El fin de semana visité un supermercado, de los que van quedando en Guatemala en los que una persona es cajero, otra le empaca a uno la mercadería y otra más toma un carrito y lleva las bolsas hasta el automóvil, incluso acomodándolas en el interior.
En la fila hacia la caja me antecedió una pareja. La persona empacadora no se encontraba, por lo que el jovencito que labora como cajero, además de pasar cada cosa en el lector de precios, debía tomar las bolsas y empacar la compra, alimentando el desagrado e impaciencia de la cola que se hacía cada vez más larga. Todo esto ante la insoportable actitud inerte de la pareja que, con mirada inquisitorial, seguramente decía: “Y este ‘choyudo’, ¿por qué no se apura?”. Ambos incapaces de tomar una bolsa y colocar ellos mismos lo que habían comprado.
Pensando estar ante un caso especial, volví la mirada al resto de las cajas de cobro, constatando la misma escena. Quizá era la hora del descanso o la refacción del personal empacador, pero la actitud pasiva e inerte de la mayoría de los clientes estaba generando un caos, en el que cajeros y cajeras intentaban frenéticamente hacer dos tareas al mismo tiempo.
Una vez el estresado cajero logró finalizar su tarea, la señora de la pareja extrajo de su bolso una tarjeta de crédito y la presentó como medio de pago, obteniendo como respuesta rechazo por disponibilidad insuficiente. La señora, con fastidio, le pidió fraccionar el pago, extrayendo de su bolso una segunda tarjeta. Por suerte para los que esperábamos en la fila, el joven pudo agotar la disponibilidad de crédito de la primera tarjeta, para luego cargar a la segunda el saldo pendiente de pago (la mayoría). El fastidio de la señora se incrementó aun más al decir “¡Y esta otra también se va a topar!”.
Detalles que se nos hacen cotidianos y que seguramente se les defenderá como un asunto de la vida privada, que alguien como yo no debería estar comentando acá. Pero, en realidad, no tanto. Estas son señales alarmantes de la insostenibilidad de los patrones de consumo de nuestra denominada “clase media alta”. Una actitud consumista, egoísta, apática, pasiva e intolerante, acostumbrada a ser servidos como una suerte de “derecho” de clase.

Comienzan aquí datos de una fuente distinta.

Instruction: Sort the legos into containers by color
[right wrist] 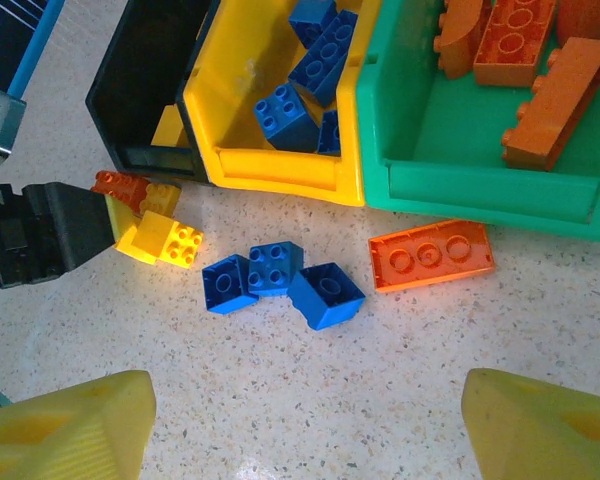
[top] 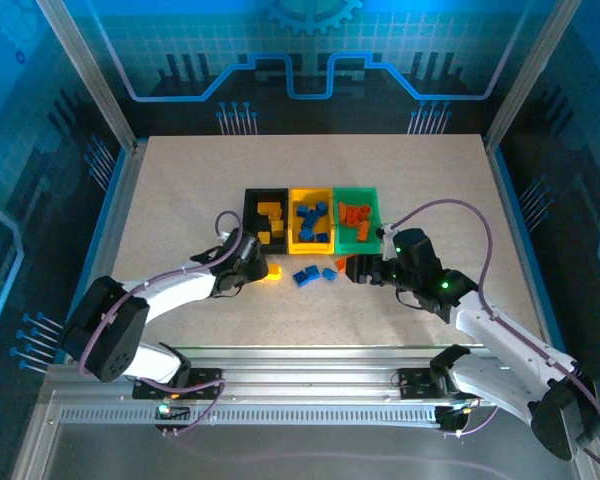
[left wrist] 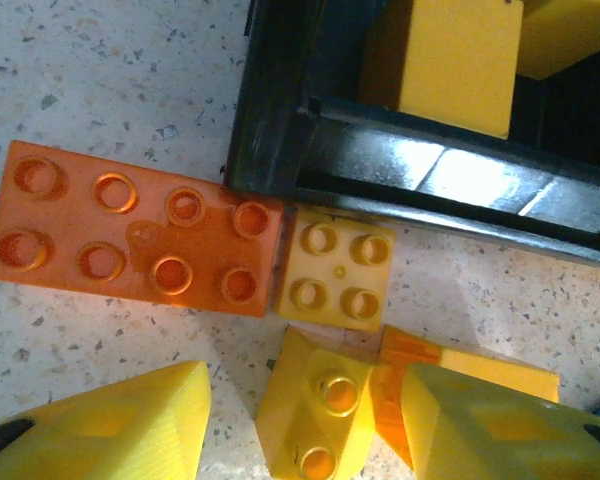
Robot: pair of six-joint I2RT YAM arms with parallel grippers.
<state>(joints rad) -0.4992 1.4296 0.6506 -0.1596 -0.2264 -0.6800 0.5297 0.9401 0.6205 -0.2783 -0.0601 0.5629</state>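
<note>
Yellow fingers (left wrist: 110,430) of my left gripper (left wrist: 302,400) stand spread around a yellow brick (left wrist: 315,425) just in front of the black bin (left wrist: 280,130), which takes yellows, ready to pinch. My right gripper (right wrist: 305,390) hangs wide, empty; blue bricks (right wrist: 280,280) lie right of the black bin, unsorted. No writing is legible.

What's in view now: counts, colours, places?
Bins: three; black bin, yellow bin, green bin; side by side.
Binned legos: several each; yellow in black, blue in yellow, orange in green.
Loose blue legos: three, before the yellow bin.
Loose orange legos: two; one before the green bin, one at the black bin's corner.
Loose yellow legos: at least two, by that corner.
Left pincer: open, straddling one yellow lego.
Right pincer: open, empty, facing the loose legos.
</note>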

No puede ser normal, mucho menos sostenible, que esperemos —con arrogancia casi aristocrática— a que alguien más haga las cosas por nosotros, actitud insoportable que no solo vemos en el supermercado, sino también en gasolineras, ventas de ropa, restaurantes y muchos lugares. Pero eso sí, nuestro fastidio y enojo estalla cada vez que el rechazo a la tarjeta de crédito nos recuerda lo endebles que son las bases de semejante patrón de consumo y pasividad social.
Cuando veo eso medito en las experiencias que han vivido otros. Pienso en el caso de la clase media argentina, la cual prácticamente desapareció en la crisis que la economía de ese país vivió en 2001. Casi el 60% de la población cayó en condiciones de pobreza luego de una corrida bancaria que desestabilizó el sistema financiero argentino, que obligó a restringir severamente los retiros en efectivo.
Medito con horror que esta clase media, mayoritariamente asalariada, que mantiene un patrón insostenible de consumo basado en el uso y abuso de la tarjeta de crédito, con una actitud arrogante, casi aristócrata, está en peligro real de extinción. Ojalá no, pero si nos llega a tocar una crisis bancaria, los estratos socioeconómicos altos y bajos no serán los más afectados (unos, porque tienen en exceso y podrán cubrir las pérdidas, y otros porque ya están en el fondo, y no pueden caer más), será la clase media la que enfrente la extinción (no haciéndose más ricos, claro…).
La solución es evolucionar en vez de extinguirse. Pero, estimado lector, la próxima vez que vaya al supermercado, ¿se animaría usted a decirle a quien le antecede en la fila, “señora, porqué no empaca usted misma su compra y abandona su actitud inerte ante la vida?”.